Investors should monitor the company's future earnings reports to assess the impact of this dilution on earnings per share (EPS). Additionally, the conversion being triggered by an increase in common share price is indicative of positive market reception to the company's performance and may reflect investor confidence in its growth trajectory.

The conversion event suggests that MiMedx Group is in a transition phase, aiming to streamline its financial structure and focus on growth. The mention of significant commercial momentum and disciplined expense controls in 2023 indicates a strategic shift towards operational efficiency. This could be appealing to investors who prioritize companies with lean operations and clear paths to profitability.

Furthermore, the ongoing support from EW Healthcare Partners and Hayfin Capital Management underscores the confidence of institutional investors in MiMedx's potential. This kind of endorsement can be a positive signal to the market, potentially attracting further investment and driving up the stock's demand.

The conversion of Preferred Stock to Common Stock in a biotech firm like MiMedx Group often reflects underlying strategic initiatives aimed at improving financial agility. For stakeholders, this move could be indicative of the company's readiness to invest more aggressively in research and development or pursue market expansion. The company's ability to innovate and grow within the competitive biotech landscape will be critical for its long-term success.

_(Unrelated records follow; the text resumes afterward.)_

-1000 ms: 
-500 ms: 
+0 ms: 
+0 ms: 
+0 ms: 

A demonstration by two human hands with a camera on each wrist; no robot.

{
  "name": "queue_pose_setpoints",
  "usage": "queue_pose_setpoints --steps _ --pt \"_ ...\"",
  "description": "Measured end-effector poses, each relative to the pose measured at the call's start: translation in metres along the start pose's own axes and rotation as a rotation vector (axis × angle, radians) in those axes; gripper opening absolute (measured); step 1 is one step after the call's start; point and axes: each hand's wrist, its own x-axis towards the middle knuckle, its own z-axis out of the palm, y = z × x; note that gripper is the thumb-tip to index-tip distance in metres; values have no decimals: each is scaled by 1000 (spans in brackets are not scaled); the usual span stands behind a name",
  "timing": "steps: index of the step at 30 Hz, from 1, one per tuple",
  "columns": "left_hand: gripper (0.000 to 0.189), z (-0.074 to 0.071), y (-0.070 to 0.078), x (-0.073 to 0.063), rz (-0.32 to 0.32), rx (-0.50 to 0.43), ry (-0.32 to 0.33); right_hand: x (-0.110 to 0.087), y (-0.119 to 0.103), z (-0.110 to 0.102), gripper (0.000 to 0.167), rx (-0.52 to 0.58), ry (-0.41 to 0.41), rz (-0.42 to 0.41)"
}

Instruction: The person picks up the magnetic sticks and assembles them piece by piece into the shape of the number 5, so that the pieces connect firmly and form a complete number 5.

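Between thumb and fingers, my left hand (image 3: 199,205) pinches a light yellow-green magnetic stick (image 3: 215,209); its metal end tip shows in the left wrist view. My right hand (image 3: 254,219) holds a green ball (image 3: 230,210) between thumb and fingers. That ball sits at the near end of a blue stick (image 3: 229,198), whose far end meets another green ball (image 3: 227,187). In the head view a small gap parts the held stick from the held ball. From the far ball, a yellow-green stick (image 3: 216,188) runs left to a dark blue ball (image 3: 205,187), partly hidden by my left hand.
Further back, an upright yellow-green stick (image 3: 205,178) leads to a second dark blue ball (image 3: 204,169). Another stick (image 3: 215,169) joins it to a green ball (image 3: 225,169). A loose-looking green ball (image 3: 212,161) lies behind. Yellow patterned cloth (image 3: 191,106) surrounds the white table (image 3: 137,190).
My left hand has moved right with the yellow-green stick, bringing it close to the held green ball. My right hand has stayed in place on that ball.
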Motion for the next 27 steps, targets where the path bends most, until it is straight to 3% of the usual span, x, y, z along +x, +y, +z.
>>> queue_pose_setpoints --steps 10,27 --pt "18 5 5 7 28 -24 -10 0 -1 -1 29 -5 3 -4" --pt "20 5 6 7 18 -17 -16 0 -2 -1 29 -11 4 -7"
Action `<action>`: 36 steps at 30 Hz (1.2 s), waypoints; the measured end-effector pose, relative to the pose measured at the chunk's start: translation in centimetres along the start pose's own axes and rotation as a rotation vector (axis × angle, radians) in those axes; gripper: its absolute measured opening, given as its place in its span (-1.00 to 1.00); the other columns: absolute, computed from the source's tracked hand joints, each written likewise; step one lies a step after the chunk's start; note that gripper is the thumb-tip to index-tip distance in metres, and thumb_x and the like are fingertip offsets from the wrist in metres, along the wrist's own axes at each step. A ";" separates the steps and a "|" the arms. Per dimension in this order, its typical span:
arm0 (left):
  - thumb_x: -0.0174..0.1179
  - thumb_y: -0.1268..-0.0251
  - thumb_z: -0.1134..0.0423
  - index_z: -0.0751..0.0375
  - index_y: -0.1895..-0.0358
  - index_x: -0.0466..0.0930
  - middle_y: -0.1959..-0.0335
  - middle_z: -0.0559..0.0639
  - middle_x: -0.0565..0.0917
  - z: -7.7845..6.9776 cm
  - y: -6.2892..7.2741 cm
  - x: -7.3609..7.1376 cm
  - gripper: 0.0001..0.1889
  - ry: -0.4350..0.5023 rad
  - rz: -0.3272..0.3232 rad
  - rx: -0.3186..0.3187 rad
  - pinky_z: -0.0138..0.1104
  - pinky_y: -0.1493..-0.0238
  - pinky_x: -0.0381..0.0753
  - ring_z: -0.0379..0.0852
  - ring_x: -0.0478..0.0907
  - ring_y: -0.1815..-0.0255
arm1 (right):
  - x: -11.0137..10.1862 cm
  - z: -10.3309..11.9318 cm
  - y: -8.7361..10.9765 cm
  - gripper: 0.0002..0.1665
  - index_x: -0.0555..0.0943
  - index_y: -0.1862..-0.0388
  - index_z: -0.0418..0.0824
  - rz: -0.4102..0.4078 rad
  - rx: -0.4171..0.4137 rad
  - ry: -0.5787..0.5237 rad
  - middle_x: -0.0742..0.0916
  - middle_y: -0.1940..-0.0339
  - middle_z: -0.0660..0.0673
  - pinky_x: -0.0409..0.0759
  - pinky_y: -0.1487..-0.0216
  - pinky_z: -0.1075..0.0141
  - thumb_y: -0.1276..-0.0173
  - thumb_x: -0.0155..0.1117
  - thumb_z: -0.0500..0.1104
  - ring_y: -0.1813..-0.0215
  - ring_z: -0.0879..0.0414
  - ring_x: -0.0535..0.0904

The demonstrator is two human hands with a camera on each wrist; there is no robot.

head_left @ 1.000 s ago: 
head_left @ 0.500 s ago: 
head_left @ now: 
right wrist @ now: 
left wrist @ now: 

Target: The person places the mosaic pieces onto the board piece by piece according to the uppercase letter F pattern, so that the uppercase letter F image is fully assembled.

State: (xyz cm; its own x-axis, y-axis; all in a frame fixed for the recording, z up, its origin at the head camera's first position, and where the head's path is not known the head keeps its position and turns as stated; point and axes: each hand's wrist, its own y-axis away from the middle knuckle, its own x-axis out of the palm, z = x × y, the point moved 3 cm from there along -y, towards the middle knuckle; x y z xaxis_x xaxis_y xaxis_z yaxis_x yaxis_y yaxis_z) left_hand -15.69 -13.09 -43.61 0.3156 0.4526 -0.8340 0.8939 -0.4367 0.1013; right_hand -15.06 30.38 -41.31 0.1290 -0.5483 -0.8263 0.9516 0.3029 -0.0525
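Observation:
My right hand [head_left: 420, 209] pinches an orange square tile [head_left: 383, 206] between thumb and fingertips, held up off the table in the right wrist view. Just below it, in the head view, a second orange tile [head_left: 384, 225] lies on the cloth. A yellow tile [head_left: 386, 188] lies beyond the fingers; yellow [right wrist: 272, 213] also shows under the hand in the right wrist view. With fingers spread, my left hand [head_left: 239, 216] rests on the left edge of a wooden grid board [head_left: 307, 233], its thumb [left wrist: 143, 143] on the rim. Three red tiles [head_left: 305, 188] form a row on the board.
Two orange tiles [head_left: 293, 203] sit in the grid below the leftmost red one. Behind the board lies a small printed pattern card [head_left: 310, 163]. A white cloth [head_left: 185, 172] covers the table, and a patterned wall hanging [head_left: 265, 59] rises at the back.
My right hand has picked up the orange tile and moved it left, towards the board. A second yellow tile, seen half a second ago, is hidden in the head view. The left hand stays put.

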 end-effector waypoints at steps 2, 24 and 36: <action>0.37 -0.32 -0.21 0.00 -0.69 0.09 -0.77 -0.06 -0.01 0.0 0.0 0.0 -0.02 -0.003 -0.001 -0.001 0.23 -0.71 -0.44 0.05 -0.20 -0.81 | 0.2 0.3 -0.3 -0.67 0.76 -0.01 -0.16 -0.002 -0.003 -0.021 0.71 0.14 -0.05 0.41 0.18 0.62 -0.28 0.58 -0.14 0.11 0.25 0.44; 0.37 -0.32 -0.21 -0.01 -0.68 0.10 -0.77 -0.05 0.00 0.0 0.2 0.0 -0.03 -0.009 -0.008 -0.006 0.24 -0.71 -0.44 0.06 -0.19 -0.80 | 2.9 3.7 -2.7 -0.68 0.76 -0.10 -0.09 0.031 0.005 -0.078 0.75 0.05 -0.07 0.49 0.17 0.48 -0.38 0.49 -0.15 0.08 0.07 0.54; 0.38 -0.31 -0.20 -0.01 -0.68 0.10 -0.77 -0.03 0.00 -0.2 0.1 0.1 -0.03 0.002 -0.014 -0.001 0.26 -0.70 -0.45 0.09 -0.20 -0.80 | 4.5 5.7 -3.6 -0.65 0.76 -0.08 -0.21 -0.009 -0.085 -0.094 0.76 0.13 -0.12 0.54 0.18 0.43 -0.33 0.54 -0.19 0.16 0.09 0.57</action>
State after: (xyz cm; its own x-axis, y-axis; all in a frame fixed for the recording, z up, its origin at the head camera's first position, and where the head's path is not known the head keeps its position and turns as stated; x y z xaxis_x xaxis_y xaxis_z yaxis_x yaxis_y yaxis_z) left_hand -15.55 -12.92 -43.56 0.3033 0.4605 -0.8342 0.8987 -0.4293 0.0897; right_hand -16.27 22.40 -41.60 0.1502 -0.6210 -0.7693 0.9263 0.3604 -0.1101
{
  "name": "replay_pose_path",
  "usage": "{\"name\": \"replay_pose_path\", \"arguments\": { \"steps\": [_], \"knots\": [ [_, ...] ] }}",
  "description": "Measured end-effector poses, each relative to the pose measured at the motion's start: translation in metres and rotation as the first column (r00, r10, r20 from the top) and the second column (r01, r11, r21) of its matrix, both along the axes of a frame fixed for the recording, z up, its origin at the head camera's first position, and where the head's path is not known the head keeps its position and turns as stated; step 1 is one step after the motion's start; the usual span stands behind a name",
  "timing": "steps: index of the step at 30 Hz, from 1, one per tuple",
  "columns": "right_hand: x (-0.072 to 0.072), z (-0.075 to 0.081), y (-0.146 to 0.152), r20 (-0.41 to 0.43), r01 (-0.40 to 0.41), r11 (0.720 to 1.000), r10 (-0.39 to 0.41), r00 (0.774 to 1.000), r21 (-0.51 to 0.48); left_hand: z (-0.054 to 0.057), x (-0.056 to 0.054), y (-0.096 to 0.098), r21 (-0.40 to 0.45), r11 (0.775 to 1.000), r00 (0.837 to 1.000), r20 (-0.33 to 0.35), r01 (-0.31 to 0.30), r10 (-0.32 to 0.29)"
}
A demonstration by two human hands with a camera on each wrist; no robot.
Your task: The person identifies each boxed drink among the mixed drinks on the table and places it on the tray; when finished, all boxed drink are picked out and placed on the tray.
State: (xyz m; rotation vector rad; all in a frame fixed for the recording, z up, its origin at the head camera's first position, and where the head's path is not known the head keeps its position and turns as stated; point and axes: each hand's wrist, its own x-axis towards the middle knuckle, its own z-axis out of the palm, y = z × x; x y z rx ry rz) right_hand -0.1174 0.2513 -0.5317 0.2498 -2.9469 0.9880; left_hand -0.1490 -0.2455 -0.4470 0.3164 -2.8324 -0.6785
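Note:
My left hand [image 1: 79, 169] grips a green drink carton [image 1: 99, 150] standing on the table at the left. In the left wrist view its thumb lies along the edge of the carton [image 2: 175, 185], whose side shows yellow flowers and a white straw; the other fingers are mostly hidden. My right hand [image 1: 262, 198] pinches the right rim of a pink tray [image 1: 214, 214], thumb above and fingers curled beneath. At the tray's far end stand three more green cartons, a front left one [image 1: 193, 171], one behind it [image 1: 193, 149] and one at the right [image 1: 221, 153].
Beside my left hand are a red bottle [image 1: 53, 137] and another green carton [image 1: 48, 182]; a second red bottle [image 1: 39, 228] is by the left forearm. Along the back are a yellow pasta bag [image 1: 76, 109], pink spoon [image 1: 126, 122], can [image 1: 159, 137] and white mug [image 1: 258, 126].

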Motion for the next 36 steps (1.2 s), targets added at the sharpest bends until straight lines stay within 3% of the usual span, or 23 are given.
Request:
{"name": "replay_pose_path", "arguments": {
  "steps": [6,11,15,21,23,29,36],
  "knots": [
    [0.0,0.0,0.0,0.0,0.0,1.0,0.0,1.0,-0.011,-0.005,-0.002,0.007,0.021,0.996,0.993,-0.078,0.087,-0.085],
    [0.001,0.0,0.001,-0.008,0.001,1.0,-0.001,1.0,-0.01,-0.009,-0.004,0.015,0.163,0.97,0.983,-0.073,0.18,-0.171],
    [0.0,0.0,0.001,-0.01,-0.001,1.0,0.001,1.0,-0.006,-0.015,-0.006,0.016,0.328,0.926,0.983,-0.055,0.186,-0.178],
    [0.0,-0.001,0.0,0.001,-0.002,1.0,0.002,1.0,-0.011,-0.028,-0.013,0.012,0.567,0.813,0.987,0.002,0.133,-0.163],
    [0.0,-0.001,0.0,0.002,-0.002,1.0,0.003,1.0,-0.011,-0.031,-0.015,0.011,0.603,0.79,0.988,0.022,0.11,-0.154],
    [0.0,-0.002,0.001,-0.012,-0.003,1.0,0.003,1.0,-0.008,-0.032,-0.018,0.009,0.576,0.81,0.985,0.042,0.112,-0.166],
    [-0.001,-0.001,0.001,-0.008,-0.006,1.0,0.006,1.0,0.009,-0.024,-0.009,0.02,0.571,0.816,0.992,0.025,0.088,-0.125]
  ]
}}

Given that the conversion was part of a planned financial restructuring following a financing transaction, it reflects a premeditated approach to capital management. Stakeholders should evaluate upcoming product pipelines and market penetration strategies to understand how this restructuring might support the company's core business objectives.

MARIETTA, Ga., Dec. 28, 2023 (GLOBE NEWSWIRE) -- MiMedx Group, Inc. (Nasdaq: MDXG) (“MIMEDX” or the “Company”) today announced that its outstanding 95,000 shares of Series B Convertible Preferred Stock (the “Preferred Stock”), together with any accrued dividends, were automatically converted into shares of the Company’s Common Stock on December 22, 2023, in accordance with the Preferred Stock terms set forth in the Company’s Articles of Incorporation. As a result of this conversion, approximately 30 million shares of Common Stock have been added to the Company’s share count. The conversion of the shares ends the dividend accrual associated with the Preferred Stock.

Commenting on the conversion, MIMEDX Chief Executive Officer, Joseph H. Capper stated, “Today marks an important milestone in our journey to improve MIMEDX’s financial profile. The Preferred Stock conversion, triggered by the Company’s increased Common Stock share price and following the third anniversary of the Preferred Stock financing transaction in July of 2020, simplifies our balance sheet and eliminates an ongoing dividend payment obligation.”

Mr. Capper continued, “By infusing much-needed financial support during a critical phase in the Company’s evolution, EW Healthcare Partners and Hayfin Capital Management provided MIMEDX with the resources necessary to reshape the Company and position it for growth well into the future. As a result, we are now starting to generate momentum and believe our most exciting times are still ahead of us, as we continue to grow and innovate. We are eternally grateful to these two exceptional partners and for the support they have provided MIMEDX.”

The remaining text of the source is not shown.